Tales of the Pacific

Day sailing/powerboating off the coast of Korea
My dad was in the army in WWII.  His brother was too.  Ships were transportation to a foot soldier.

He told me one time about when he was being transported to Bougainville in the South Pacific.  It was a 3 day cruise from where he was before, so he was "on deck" a lot on the transport and as an officer he liked the boat ride until the enemy planes started to appear thick as mosquitoes.  It suddenly (so he says) struck him that they seemed like sitting ducks.  When enemy ships started firing from what thought was the edge of the earth, he claimed his legs gave out.

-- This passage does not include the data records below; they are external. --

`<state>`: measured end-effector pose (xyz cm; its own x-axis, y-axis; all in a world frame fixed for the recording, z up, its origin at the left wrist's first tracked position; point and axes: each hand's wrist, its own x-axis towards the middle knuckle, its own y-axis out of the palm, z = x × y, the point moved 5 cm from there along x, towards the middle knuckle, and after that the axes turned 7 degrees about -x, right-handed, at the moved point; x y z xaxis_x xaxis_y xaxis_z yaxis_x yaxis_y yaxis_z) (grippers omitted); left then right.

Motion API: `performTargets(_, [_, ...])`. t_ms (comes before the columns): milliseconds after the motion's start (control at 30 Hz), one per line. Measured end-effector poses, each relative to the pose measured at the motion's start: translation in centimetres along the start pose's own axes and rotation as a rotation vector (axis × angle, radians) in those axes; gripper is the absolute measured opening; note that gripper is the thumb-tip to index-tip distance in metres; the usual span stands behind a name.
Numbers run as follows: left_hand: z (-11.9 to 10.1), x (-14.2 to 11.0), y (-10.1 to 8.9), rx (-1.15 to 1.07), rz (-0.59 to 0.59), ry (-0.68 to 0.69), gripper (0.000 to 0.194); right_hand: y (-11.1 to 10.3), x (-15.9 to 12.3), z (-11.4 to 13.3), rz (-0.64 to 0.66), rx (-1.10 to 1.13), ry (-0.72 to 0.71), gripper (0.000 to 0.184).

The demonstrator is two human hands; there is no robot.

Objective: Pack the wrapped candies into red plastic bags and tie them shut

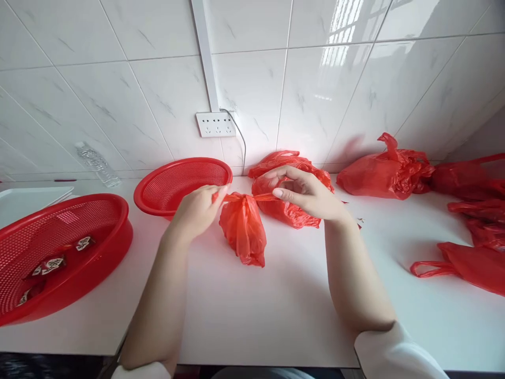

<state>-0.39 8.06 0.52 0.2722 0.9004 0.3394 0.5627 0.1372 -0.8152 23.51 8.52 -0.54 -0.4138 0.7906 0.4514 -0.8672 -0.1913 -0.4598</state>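
Note:
A small red plastic bag (243,229) hangs just above the white counter (252,310), its two handles stretched sideways. My left hand (197,210) is closed on the left handle. My right hand (305,195) pinches the right handle, fingers curled. Both hands hold the handles taut at the bag's top. Directly behind the bag lies another crumpled red bag (292,187).
A red mesh basket (118,247) with a few small wrapped packets stands at the left. A second red basket (183,184) sits behind my left hand. More red bags (384,171) lie at the right. A plastic bottle (97,164) and a wall socket (215,124) are at the back.

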Motion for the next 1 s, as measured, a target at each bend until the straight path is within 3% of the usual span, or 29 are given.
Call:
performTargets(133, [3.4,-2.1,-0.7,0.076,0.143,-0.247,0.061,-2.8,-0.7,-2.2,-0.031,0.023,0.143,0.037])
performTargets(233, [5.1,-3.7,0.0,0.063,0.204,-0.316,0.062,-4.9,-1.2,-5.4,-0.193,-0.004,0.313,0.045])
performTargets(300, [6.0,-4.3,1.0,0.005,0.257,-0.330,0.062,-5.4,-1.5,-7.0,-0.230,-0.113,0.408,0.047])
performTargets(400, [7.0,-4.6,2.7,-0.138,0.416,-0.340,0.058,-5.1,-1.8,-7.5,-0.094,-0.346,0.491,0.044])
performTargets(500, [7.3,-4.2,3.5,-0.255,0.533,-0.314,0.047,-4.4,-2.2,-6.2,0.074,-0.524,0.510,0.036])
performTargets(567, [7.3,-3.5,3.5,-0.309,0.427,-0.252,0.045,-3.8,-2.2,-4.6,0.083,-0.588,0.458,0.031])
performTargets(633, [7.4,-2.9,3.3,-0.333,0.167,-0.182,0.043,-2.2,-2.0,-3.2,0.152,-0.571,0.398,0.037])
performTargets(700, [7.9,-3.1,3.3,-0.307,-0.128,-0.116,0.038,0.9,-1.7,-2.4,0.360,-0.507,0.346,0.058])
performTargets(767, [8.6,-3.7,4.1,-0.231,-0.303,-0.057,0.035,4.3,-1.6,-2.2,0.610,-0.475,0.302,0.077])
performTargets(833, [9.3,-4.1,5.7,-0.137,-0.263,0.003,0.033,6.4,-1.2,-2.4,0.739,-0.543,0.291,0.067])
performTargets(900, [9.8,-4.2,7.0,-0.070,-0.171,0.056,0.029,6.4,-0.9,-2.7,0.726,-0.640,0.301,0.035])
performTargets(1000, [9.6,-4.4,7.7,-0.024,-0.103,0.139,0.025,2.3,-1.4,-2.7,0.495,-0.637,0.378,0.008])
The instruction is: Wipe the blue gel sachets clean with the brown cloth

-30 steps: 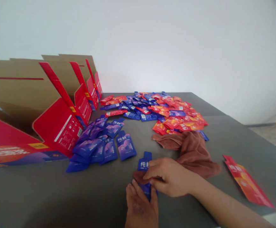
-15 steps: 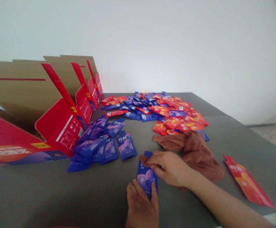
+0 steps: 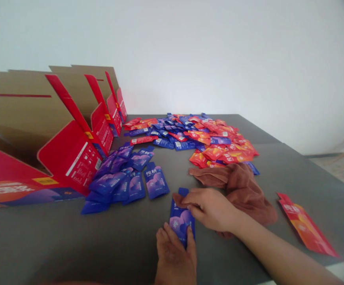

He had made friends with a navy office as supposedly they were from the same home town in Michigan or something like that. So there is my dad, trying to dig a hole in the metal deck and his friend, standing by the rail in some sort of posture that reminded him of a good golfer after a fine round soaking up gin and tonics at the club bar.

The navy fella was talking about how lucky they were to have this big task force around them and
plenty of air support, not to worry, how's tricks? type of thing. Then he got real serious and told my father that what he (my dad) was gonna have to go do, well by golly, was the scariest thing he could imagine.  He said something my dad never forgot:  "Boats are like islands except when need be they could sail away while if you got stuck on an island - nothing good come of it".

Our task force built around the carrier Vincent is off Korea now and our hapless government isn't quite sure why and what they are going to do.  Korea has nuclear weapons and a madman, just as we do, so where they might be a swarm of Zeros in my dad's day, they have been replaced more than adequately by a big bomb that the ships simply couldn't and can't out run.

You see, things have changed a lot since my dad was scared on the deck of a troop transport and his friend was striking a Harvard Club pose.  There is no longer any safe place, real or perceived, anywhere.  I hope when these hapless dullards in Washington figure out what the real world is all about, so that the fellas on task force Vincent can keep their composure.